L’Académie a listé quelques propositions afin de limiter le plus possible les accidents et les blessures. L’institution appelle à une augmentation de l’âge minimum pour utiliser une trottinette électrique à 16 ans, demande à faire passer un certificat obligatoire pour les mineurs, dispenser des formations ou encore obliger le port d’équipements de protection. Des règles qu’il serait possible de faire respecter auprès des usagers possédant leur propre trottinette électrique, mais plus difficilement auprès des usagers de trottinettes venant d’opérateurs d’engins en libre-service, particulièrement dans le collimateur des détracteurs.

Quel avenir ? 

Pour les ventes de trottinettes, il n’y a pour le moment pas de souci à se faire. Le marché reste solide et continue sa consolidation en France. Cependant, il en va différemment pour l’offre de trottinettes en libre-service dans les grandes villes. Souvent critiqués pour la gestion maladroite, et parfois jugée négligente, de leurs flottes d’engins, les opérateurs sont depuis quelques années dans le collimateur des municipalités.

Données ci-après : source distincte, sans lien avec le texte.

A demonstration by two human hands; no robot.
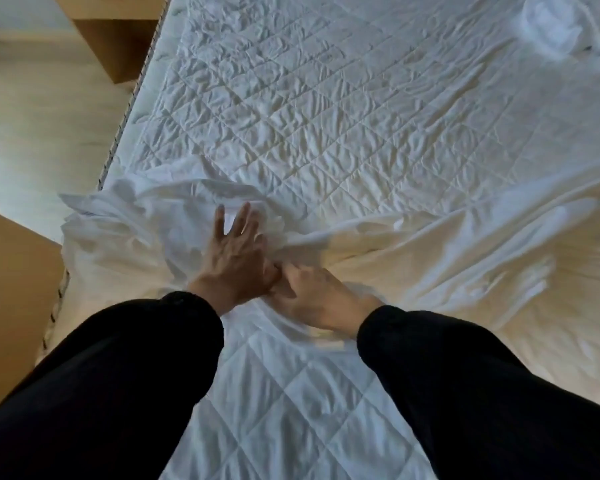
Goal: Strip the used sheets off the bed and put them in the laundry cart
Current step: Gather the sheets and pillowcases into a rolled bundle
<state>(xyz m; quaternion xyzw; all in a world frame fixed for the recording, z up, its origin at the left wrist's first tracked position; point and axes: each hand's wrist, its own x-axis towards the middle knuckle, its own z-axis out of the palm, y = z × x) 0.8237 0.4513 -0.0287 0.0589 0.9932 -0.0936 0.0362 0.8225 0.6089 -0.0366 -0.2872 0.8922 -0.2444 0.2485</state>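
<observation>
Roughly halfway: sheet (430, 244) is peeled off the far quilted pad (326, 98) and bunched across the near side, left hand (234, 258) spread open on it, right hand (316, 296) pinching a fold, no cart in sight

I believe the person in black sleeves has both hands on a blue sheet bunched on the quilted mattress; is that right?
Not quite: the head view shows the sheet is white, not blue. The rest holds: black sleeves, left hand and right hand on it, bunched on the quilted mattress.
</observation>
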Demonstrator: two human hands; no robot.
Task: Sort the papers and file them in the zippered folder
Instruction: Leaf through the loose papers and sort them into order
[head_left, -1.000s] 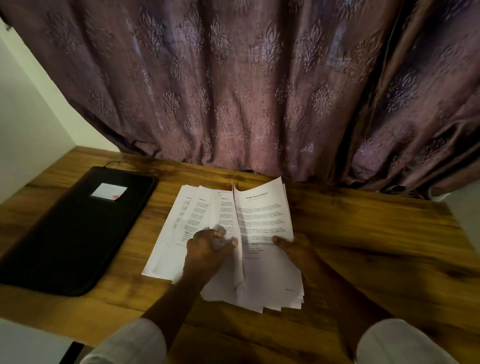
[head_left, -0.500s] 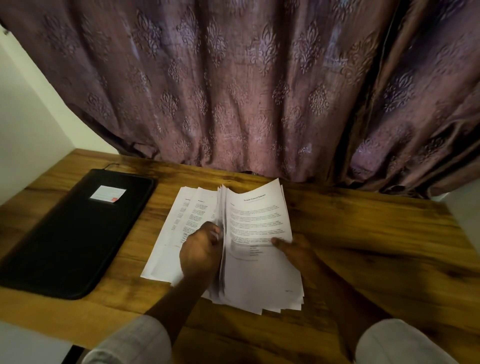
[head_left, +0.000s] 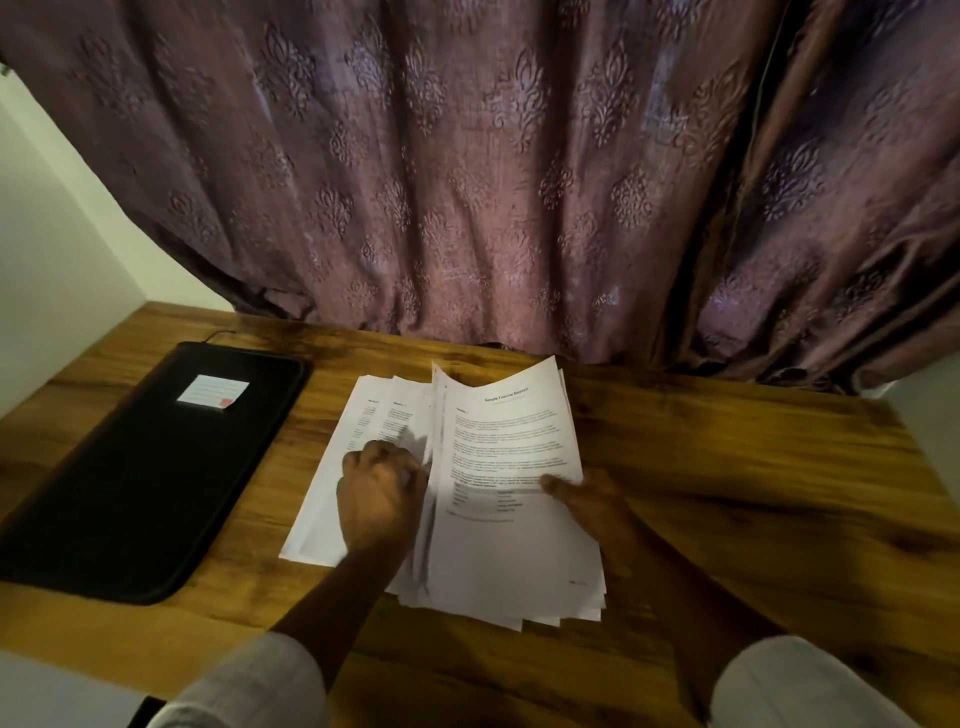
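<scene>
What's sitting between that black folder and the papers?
Nothing. The head view shows only a bare strip of wooden table between the zippered folder and the left edge of the papers.

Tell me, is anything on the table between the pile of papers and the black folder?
Nothing visible lies between them: only a bare strip of the brown wooden table separates the white printed papers from the black zippered folder to their left. The folder itself lies closed flat, so it would need opening first.
</scene>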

trottinettes électriques libre-service
L’un des plus grands reproches adressés aux trottinettes en libre-service dans les villes est le manque de gestion de leur stationnement, entraînant souvent l’encombrement des trottoirs. ©Billaudeau Thomas / Shutterstock

Avec l’explosion de l’usage des trottinettes électriques, les villes ont laissé venir, très vite, de nombreux opérateurs sans distinction. Par exemple, en 2019, la ville de Paris comptait pas moins de 12 opérateurs différents proposant leurs trottinettes dans les rues de la capitale. Leur nombre a été limité à trois, comme dans d’autres villes. Mais, à Paris, la situation va changer. À partir du 1er septembre prochain, il n’y aura plus de trottinettes électriques en libre-service dans les rues. Un vote auprès des citoyens, organisé par la mairie, a tranché et a décidé du non-renouvellement du contrat liant les trois entreprises, Lime, Dott et Tier à la ville de Paris à la rentrée.

À Marseille, face aux nombreuses plaintes et à la présence des trottinettes dans des endroits inappropriés, le sujet est lui aussi évoqué par la mairie depuis le début de l’année. Lille est d’ailleurs l’une des seules grandes métropoles françaises à n’avoir jamais accepté l’arrivée d’opérateurs dans ses murs, contrairement à sa voisine Roubaix, par exemple. À Lyon, les deux opérateurs Dott et Tier ont été reconduits pour quatre ans en février dernier, mais restent scrutés par la municipalité écologiste, qui a serré la vis concernant les règles d’utilisation. Même son de cloche à Bordeaux, qui oblige le stationnement à des endroits bien identifiés. Les discours semblent être toutefois les mêmes à chaque fois : si les règles ne sont pas suivies, les opérateurs n’auront plus leur place.